You might like to read this - http://www.isreview.org/issues/02/engles_family.shtml
Radical feminists have argued that any woman who participates in modern marriage is participating in the prostitution of women (as one is the partner of the other).
...Just to note that some actual radical feminists view traditional female reactions to porn, etc. as their unwillingness to acknowledge their own participation in a cultural system - they "other" the offense of recreating the conditions of oppression of women by participating in the system of property, etc.
The point, at this point, is that aligning with a madonna/whore or wife/prostitute separation for women continues to recreate the terms of oppression for all women.
It's competition. That's where shaming of other women comes from - fear of losing their financial stake or emotional security within marriage by the threat of another female.
Engels thought that uncoerced monogamy would be the outcome of a marxist revolution, but he didn't know much of anything about humans that we now do, as far as being able to describe our human culture by looking at our physiology, in comparison to other primates, as descriptive of our way of being outside of the cultural changes we've made and the lies we've told ourselves.

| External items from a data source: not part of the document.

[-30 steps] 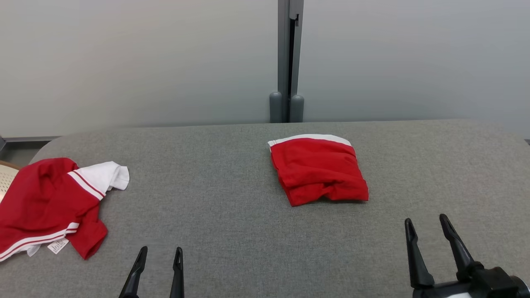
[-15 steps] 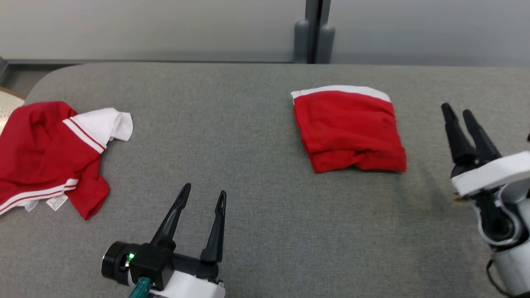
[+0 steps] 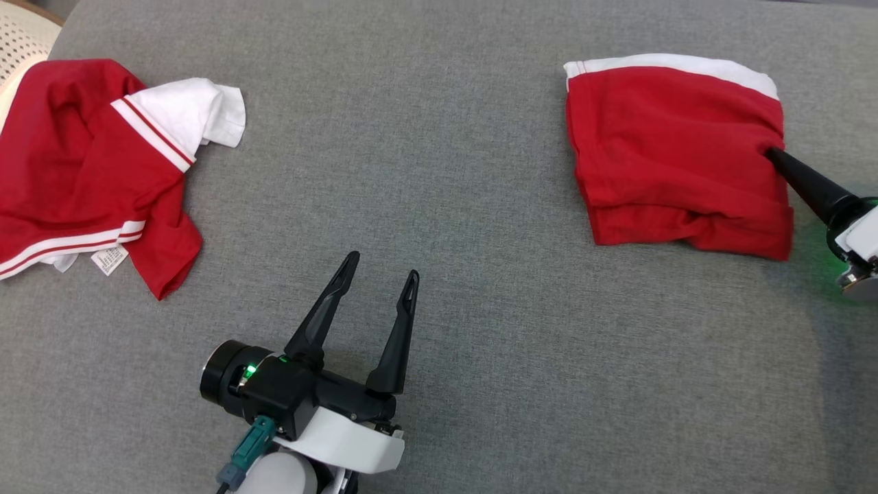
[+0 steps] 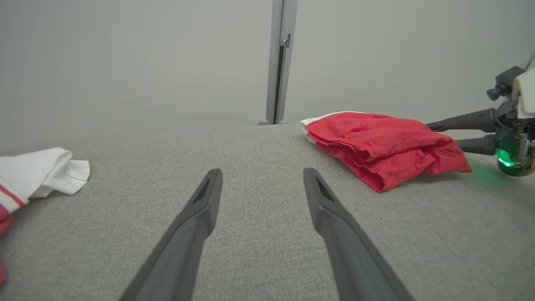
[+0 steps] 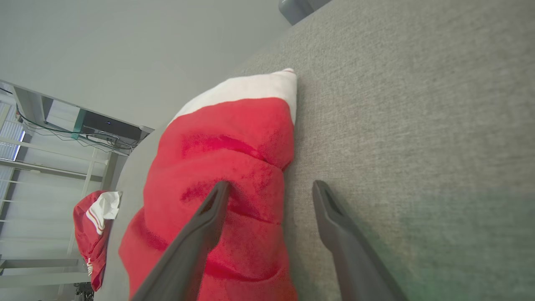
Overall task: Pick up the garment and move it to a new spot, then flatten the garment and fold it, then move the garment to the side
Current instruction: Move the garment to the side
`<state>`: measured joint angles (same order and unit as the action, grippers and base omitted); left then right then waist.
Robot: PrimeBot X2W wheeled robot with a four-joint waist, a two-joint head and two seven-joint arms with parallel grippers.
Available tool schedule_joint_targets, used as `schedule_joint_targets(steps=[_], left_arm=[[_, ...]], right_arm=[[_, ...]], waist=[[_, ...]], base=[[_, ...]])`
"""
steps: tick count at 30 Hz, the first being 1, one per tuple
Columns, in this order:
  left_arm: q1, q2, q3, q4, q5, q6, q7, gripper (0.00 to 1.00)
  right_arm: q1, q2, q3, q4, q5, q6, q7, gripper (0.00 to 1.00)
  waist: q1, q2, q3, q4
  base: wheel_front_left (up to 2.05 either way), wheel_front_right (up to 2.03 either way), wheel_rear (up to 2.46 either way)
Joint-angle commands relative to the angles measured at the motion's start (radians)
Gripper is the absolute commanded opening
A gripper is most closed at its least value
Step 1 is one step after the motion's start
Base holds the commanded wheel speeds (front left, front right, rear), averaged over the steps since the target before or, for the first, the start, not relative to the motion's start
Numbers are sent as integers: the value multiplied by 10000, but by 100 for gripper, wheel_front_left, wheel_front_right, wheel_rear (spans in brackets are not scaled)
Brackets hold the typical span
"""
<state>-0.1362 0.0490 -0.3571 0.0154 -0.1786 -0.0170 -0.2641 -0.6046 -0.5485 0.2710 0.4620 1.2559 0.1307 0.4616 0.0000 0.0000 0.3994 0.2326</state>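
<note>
Both pairs of jaws stand open. On the right gripper [image 5: 271, 184], the fingers straddle the right-hand edge of the folded red garment [image 3: 672, 144]. In the right wrist view one dark finger lies over the red cloth with its tip at a crease. The other finger is off the cloth, over bare table just beside the garment's edge. From the left wrist view the two fingers sit one above the other, the upper on top of the stack and the lower down near the table surface. That lower tip is hidden behind the cloth, so I cannot tell whether it reaches under the bottom layer. The left gripper [image 3: 382, 266] holds nothing and is over bare table, between the two garments and well apart from both.

The grey fabric-covered table [image 3: 480, 206] spans the head view. The folded garment lies toward its far right as a squarish stack, with a white band along the far edge and bunched folds along the near edge. A crumpled red-and-white shirt [image 3: 82, 165] lies at the left edge, its white sleeve turned up. A pale perforated object [image 3: 20, 31], perhaps a basket, shows at the far left corner. A small white label [image 3: 110, 259] pokes out at the shirt's near hem.
</note>
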Motion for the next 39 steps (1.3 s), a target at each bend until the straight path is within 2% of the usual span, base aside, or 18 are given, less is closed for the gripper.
schedule_joint_targets(steps=[1,2,3,4,5,11,17,18,27,33,39], left_arm=[[-243,32,-51,5,-64,-59,-1,100],[-277,30,-89,11,-56,-71,-1,100],[-299,29,-129,18,-61,-71,-1,100],[-331,30,-156,27,-58,-64,1,100],[-366,30,-171,33,-45,-58,-1,100],[-391,27,-9,39,128,-46,1,100],[-380,30,296,16,463,-272,1,100],[-380,30,296,16,463,-272,1,100],[-468,100,609,-81,1124,-710,1,100],[-700,354,636,-376,1395,-895,-1,100],[-912,694,633,-743,1550,-988,1,100]], right_arm=[[-240,-8,33,120,101,0,143,100],[-320,16,79,199,106,0,203,100],[-374,57,117,276,130,0,248,90],[-407,105,179,321,147,0,301,90],[-415,147,258,301,165,0,358,0],[-271,-195,508,-82,31,-5,158,0],[-101,-1159,845,-922,-559,0,-251,0],[-101,-1159,845,-922,-559,0,-251,0],[7,-2629,830,-1194,-1540,0,-1093,0],[-295,-3299,688,-526,-2821,0,-2162,0],[-1227,-3521,846,473,-5175,-3,-3205,0]], waist=[[0,0,293,227],[0,0,344,253],[0,0,375,272],[0,0,396,282],[0,0,411,284],[0,0,377,5],[0,0,465,-753],[0,0,465,-753],[0,0,932,-2113],[0,0,1507,-2652],[0,0,2108,-2945]], base=[[0,0,0],[0,0,0],[0,0,0],[0,0,0],[0,0,0],[0,0,0],[0,0,0],[0,0,0],[0,0,0],[0,0,0],[0,0,0]])
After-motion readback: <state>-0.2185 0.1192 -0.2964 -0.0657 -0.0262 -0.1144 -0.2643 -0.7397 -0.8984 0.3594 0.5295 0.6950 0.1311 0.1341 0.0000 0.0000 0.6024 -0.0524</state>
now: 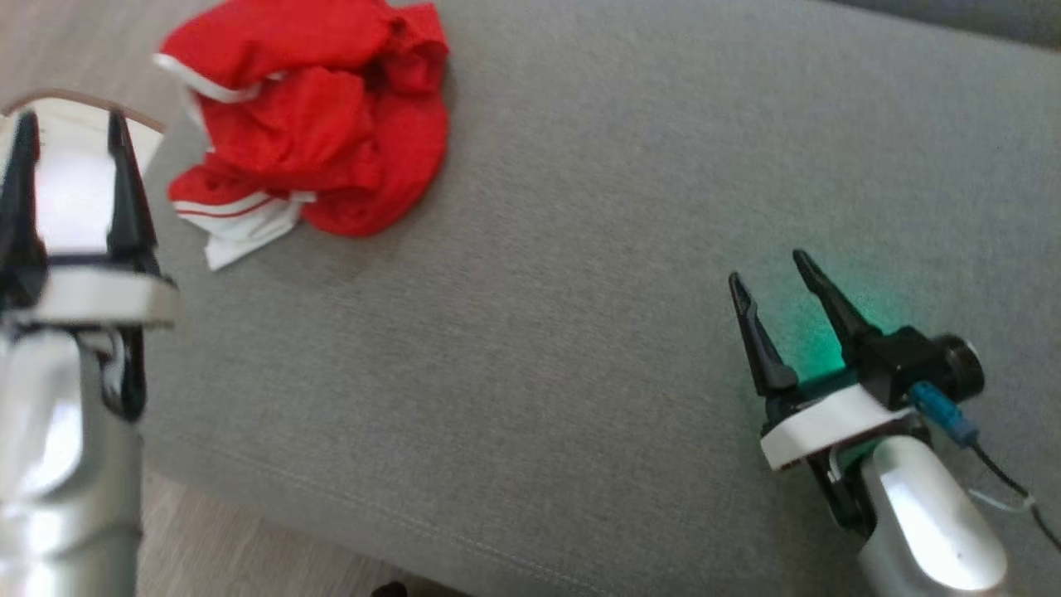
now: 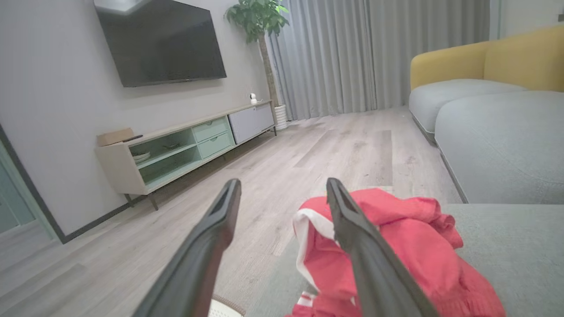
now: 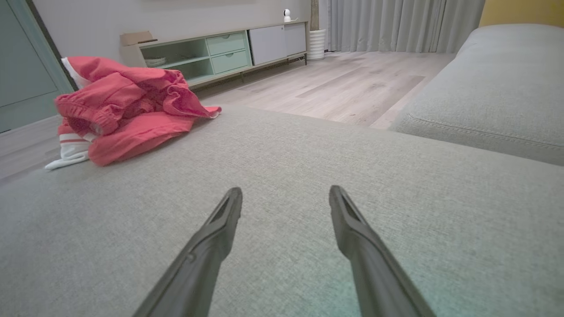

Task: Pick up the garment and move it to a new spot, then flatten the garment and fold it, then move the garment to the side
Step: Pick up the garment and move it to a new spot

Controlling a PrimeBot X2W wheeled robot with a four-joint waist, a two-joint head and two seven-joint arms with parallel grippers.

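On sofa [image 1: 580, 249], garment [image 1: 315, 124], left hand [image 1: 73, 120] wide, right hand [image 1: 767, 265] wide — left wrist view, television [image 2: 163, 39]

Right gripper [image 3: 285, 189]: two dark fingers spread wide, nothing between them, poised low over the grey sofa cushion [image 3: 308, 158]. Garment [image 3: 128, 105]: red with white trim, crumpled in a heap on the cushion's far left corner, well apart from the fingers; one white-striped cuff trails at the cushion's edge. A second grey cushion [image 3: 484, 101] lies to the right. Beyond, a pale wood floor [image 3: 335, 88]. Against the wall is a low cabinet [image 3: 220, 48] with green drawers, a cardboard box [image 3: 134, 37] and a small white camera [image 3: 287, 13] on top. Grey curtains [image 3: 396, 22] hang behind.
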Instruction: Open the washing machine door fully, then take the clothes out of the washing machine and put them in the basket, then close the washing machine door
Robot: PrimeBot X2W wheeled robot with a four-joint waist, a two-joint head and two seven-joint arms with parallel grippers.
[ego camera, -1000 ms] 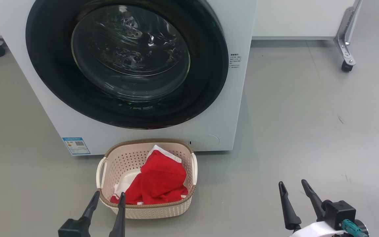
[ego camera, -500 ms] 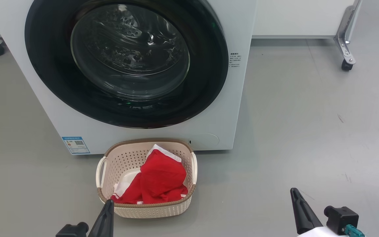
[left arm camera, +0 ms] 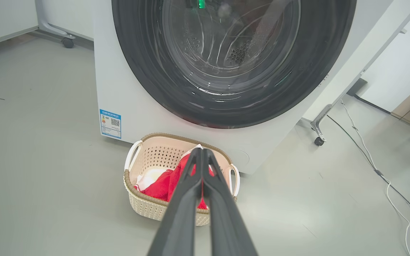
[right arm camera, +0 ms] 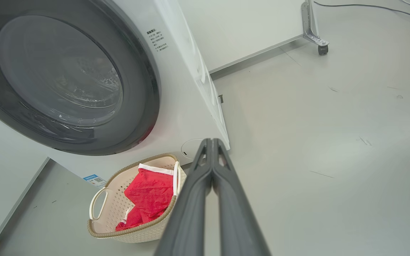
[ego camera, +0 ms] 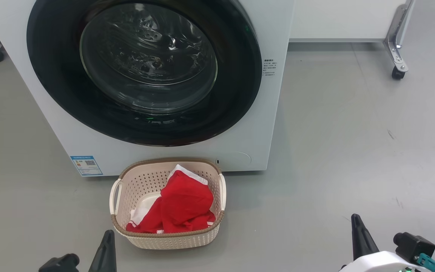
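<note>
Since the red clothes [ego camera: 181, 206] sit heaped in the basket [ego camera: 164, 235], parked on the floor [ego camera: 334, 151] just below the shut washing machine door [ego camera: 51, 94] for a short drop, I'd call it done. Basket's long side runs left-right along the washing machine [ego camera: 274, 113]. Left gripper [left arm camera: 201, 151] and right gripper [right arm camera: 211, 140] hang near, pinched closed, empty.

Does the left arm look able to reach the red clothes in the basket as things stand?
Probably yes: the left gripper sits close before the basket, the clothes lie exposed in its open top, and nothing stands between. Its jaws are shut and would need opening first.
</note>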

If a male has, for himself, no competition for sexual reproduction, his scrotum is smaller in relation to other primates. Gorillas, who don't compete for access, have small testes. Common chimpanzees, who have very promiscuous sex, have huge testes in comparison. Humans, who have moderate levels of promiscuity, have testes that are within the middle of such comparisons. Female sexual promiscuity, someone might say, determined the size of testes...over hundreds of thousands of years, by the moderately promiscuous activity of females among our ancestors.
There are various reasons females might have had for promiscuity in the past, including confusing paternity among males to protect a child from infanticide, or increasing the number of males who thought they had a stake in a child's well being because they might be the father - that's a theory of the origin of "it takes a village" within primatology - in a long distant past.
This evolved into control of female reproduction through creating two classes for women, that are solely determined by who owns property - women became property as a condition of marriage to insure a male's heirs were the ones benefiting from his accumulation of property. Religion reinforced this - the subjugation of women was for the purpose of property accumulation.
In the past, women had courtly love and affairs, whatever, if they were upper class, did as they pleased as poor women -but females have never been monogamous as part of their evolutionary physiology. Now we have "serial monogamy" with no fault divorce. As a species, we do not mate for life unless we choose to do so, and in studies of paternity, even "mated for life" females have children from other males, based upon DNA testing. They just don't announce it because it's not in their financial interest to do so...at least, again, that's what our genetic past tells us.
Some people think women have a lower sex drive (perceived) after marriage because they're bored, not because they have a lower sex drive. It's not that they don't want to have sex. They just don't want to have sex with the person they love who is the father of their children.
The penis has evolved in response to female physiological changes related to upright walking, aka bipedalism, with the human pelvic girdle serving to stabilize our upright walking and making it possible to bear the weight of, say, pregnancy at the same time.
You're welcome, guys.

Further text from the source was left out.